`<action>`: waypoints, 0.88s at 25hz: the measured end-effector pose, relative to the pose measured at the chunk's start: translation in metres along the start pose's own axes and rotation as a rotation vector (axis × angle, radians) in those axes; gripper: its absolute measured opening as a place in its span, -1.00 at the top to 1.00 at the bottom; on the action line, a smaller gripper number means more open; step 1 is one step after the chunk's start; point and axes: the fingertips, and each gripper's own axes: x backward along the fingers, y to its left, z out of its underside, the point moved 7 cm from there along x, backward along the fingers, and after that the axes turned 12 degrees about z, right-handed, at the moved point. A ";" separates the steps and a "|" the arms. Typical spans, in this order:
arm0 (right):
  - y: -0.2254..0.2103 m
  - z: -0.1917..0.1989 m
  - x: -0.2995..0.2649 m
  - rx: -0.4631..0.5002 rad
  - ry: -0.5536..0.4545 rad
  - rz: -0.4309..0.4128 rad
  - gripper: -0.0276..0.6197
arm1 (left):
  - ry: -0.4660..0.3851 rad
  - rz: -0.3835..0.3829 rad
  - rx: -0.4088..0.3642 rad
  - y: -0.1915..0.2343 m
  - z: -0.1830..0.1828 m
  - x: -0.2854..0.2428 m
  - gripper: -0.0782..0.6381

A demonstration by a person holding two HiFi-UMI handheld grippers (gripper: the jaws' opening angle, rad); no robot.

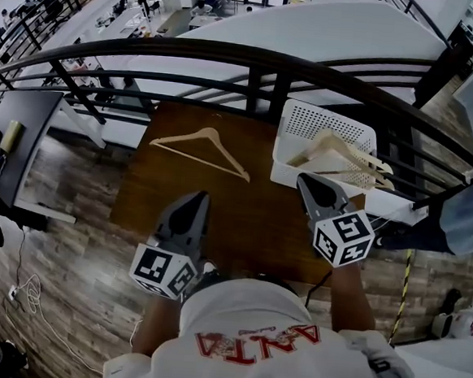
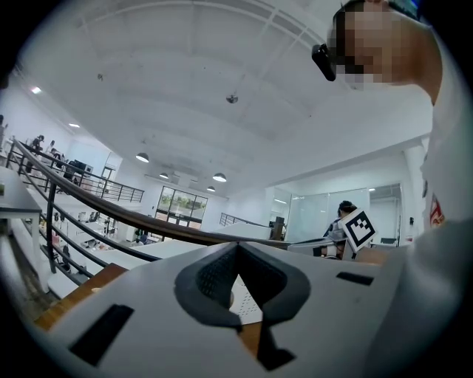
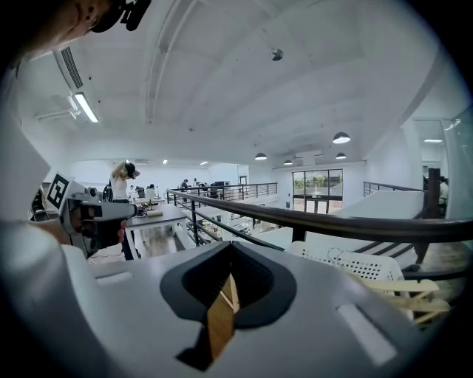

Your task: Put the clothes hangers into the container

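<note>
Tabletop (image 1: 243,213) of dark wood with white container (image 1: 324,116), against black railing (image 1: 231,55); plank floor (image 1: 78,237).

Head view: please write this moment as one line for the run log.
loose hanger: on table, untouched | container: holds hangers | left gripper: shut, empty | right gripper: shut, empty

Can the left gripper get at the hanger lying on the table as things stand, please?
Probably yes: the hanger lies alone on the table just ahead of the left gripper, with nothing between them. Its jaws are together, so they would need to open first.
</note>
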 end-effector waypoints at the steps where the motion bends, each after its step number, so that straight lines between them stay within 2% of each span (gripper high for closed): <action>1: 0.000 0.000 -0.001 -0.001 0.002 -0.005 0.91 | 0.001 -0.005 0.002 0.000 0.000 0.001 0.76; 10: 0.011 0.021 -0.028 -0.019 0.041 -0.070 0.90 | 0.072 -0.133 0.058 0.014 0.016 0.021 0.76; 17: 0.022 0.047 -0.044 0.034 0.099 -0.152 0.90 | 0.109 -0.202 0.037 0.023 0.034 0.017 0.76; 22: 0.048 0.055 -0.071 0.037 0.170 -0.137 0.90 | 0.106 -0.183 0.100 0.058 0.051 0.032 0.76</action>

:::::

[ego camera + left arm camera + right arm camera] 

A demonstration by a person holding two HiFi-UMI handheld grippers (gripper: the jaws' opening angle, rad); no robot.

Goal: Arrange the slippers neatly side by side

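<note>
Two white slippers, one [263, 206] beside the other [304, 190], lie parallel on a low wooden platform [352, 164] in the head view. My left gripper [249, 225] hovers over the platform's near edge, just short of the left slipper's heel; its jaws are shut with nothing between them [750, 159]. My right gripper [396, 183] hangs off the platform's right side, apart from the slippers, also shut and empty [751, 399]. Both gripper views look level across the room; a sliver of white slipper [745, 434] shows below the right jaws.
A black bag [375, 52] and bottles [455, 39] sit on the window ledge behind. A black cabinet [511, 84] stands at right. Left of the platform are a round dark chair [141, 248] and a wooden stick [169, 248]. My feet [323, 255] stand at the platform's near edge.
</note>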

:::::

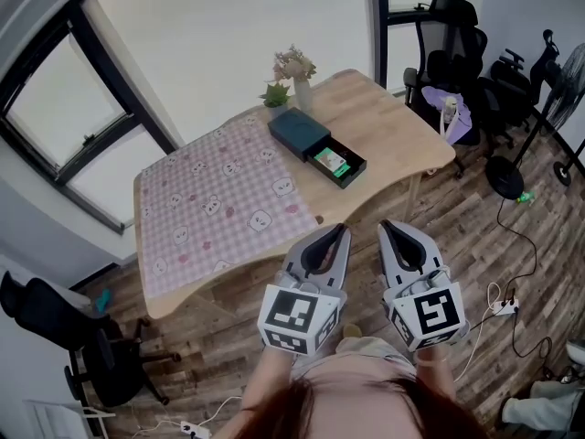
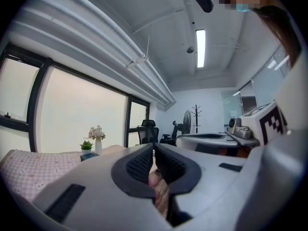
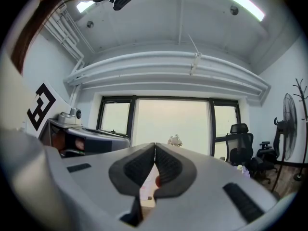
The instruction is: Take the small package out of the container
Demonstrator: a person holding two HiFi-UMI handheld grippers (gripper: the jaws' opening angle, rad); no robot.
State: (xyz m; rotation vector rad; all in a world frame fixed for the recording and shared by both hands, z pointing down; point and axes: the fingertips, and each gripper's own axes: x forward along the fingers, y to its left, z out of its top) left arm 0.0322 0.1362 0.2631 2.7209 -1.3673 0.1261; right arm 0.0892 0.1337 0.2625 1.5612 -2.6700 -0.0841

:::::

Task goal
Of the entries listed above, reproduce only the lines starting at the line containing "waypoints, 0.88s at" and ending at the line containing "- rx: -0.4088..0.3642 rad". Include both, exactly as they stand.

Exercise result
`<action>`: waypoints, 0.88s at 25hz: the measured end-effector pose, relative to the pose measured at the chunk's start: translation in metres along the start pose's own axes and rotation as a rotation vector (axis × angle, radians) in those axes; gripper: its absolute measured opening as a place in its span, -1.00 at the top to 1.00 at the bottom; on the action line, a smaller gripper number means more open; step 1 is one step after the chunk's start; point and axes: the fingertips, and each gripper's own axes: x backward along the fingers, y to its left, z out of its underside, the point moved 7 cm from there along x, backward along the fingers, and after that the axes turned 12 degrees about z, right-handed, at the moved point. A ";" separates the steps and a "|" the arms. Typical spans, in this order:
arm0 (right):
  - y: -0.2254..0.2103 m
  - z: -0.1917..0.1989 m
  - x: -0.2995..0.2649 m
  - rx: -0.4631..0.5002 rad
  - ry: -0.5536..0.4545 rad
  - rz: -0.4309..0.4128 rad
  - gripper: -0.0276..0.6197
arm1 (left):
  - ry: -0.4660..0.3851 rad
  - rz: -0.3835..0.3829 rad
  - rx: -0.4088..0.3642 rad

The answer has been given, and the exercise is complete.